'Monument' film review: Menace, ambiguity underscore this experimental tone poem
Like the proverbial frog in boiling water, the enigmatic and cryptic thriller "Monument" (screening during the 2019 North Bend Film Fest) patiently immerses the audience into an upsetting nightmare.
In short: Twenty students expecting a summer internship wake up on a cold bus parked in front of a remote hotel - where they are stripped of their identities and forced into dull work.
Writer-director Jagoda Szelc drops the audience into the story almost at the same moment as the characters just become aware of what is happening. They are introduced as a nameless set of strangers on a bus - and it's immediately clear they don't know each other and they only have the vaguest idea of where they are headed.
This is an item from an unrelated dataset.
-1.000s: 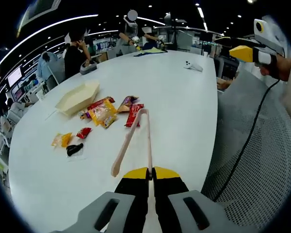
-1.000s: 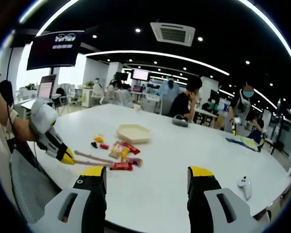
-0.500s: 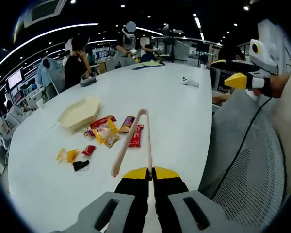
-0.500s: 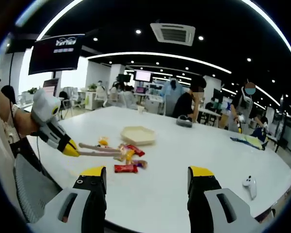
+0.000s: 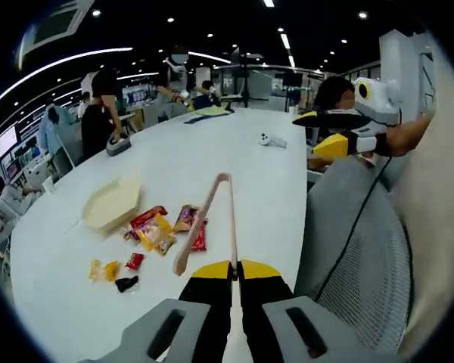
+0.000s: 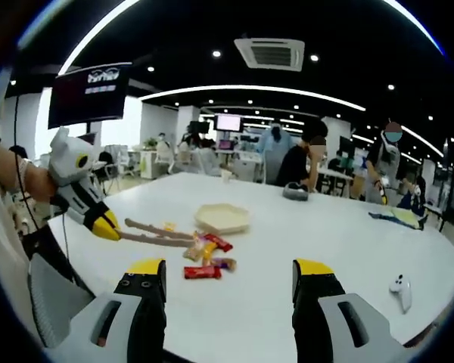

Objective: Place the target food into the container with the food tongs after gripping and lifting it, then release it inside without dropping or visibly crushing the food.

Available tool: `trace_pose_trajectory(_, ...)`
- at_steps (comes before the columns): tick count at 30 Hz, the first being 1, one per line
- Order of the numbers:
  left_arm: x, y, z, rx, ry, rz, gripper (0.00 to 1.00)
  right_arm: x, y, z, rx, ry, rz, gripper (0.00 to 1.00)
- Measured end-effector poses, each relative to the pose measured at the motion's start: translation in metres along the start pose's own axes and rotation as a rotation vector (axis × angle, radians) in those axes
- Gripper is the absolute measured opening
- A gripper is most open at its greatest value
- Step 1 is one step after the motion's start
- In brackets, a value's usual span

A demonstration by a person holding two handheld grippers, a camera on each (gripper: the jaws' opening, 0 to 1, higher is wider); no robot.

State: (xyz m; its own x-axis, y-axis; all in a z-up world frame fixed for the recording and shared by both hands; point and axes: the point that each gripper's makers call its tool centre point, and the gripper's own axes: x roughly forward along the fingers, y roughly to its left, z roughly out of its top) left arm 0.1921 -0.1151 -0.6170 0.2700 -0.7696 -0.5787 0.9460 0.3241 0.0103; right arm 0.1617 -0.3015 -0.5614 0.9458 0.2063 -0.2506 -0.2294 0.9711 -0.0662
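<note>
Overhead, noted left claw (image 5: 234, 270) pinched on food tongs (image 5: 209, 219), right claw (image 6: 231, 274) spread and empty, snack packets (image 5: 160, 231) loose on worktop (image 5: 212, 144) beside container (image 5: 112, 203); judged light, crinkly, slippery, best nipped mid-body.

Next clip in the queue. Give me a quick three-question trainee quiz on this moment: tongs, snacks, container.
1. True or false: the left gripper is shut on the food tongs.
2. Where is the cream container? A) on the white table, beyond the snack packets; B) stacked on the packets; C) held in the right gripper.
3. Fill in: the right gripper's jaws are ____.

Key: 1 true; 2 A; 3 open.
</note>
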Motion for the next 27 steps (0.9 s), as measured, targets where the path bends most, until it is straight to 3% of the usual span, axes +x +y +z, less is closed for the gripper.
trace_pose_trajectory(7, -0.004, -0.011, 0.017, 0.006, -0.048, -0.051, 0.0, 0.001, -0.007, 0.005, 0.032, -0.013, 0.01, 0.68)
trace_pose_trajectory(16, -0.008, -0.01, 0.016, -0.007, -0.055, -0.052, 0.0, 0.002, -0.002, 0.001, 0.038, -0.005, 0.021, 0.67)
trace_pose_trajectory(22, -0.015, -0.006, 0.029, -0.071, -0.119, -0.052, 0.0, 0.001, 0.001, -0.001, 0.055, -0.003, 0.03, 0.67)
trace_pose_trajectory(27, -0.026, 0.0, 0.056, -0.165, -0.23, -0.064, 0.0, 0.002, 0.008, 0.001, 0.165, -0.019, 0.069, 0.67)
Like the students themselves, the audience never has chance to get solid footing before being abruptly thrown into the "internship."
After a disorienting introduction of the students to their new gigs at the hotel, the first act methodically tracks the mundanity of their menial tasks, with little resembling plot. The disjointed scenes offer insights into their jobs - but it's all in service of establishing this film's cryptic atmosphere. What starts out as students complaining about the strict manager and sneaking a cigarette break slowly but steadily becomes increasingly bizarre.
The first indication of this film's sinister edge: cast of twenty main characters do not have names in the credits. They are simply listed as "Girl" or "Boy." "Monument" taps into a fundamental fear of being homogenized to the point of irrelevance - trapped in a repetitive hell performing the same meaningless jobs, for an indeterminate eternity for some insignificant reward at the end.
The audience should know upfront, "Monument" requires patience and an open mind. The film is confident with its ambiguity, often dropping hints that illicit questions - questions that the film is perfectly comfortable with not answering. It's difficult to summarize the plot in any meaningful way - except to say each segment tracks the psychological erosion of its characters. The film has almost no sense of time, which only further disorients the characters and the audience. At the very least, the film offers linearity, inasmuch as the psychological unraveling of the group is relatively easy to follow.
Final verdict: The experimental aspects of "Monument" and the fact that the "why" of anything is just out of grasp makes "Monument" a film that is at times challenging and possibly inscrutable to some audiences. Ultimately this unconventional drama is more about the overall "feel" of the film — and whether the patience required is paid off in the end is debatable at best. “Monument” earns degree-of-difficulty points for telling the same collective experience through several, disparate segments.
Score: 3/5
"Monument" screens during the 2019 North Bend Film Fest. This thriller has a running time of 118 minutes and is not yet rated.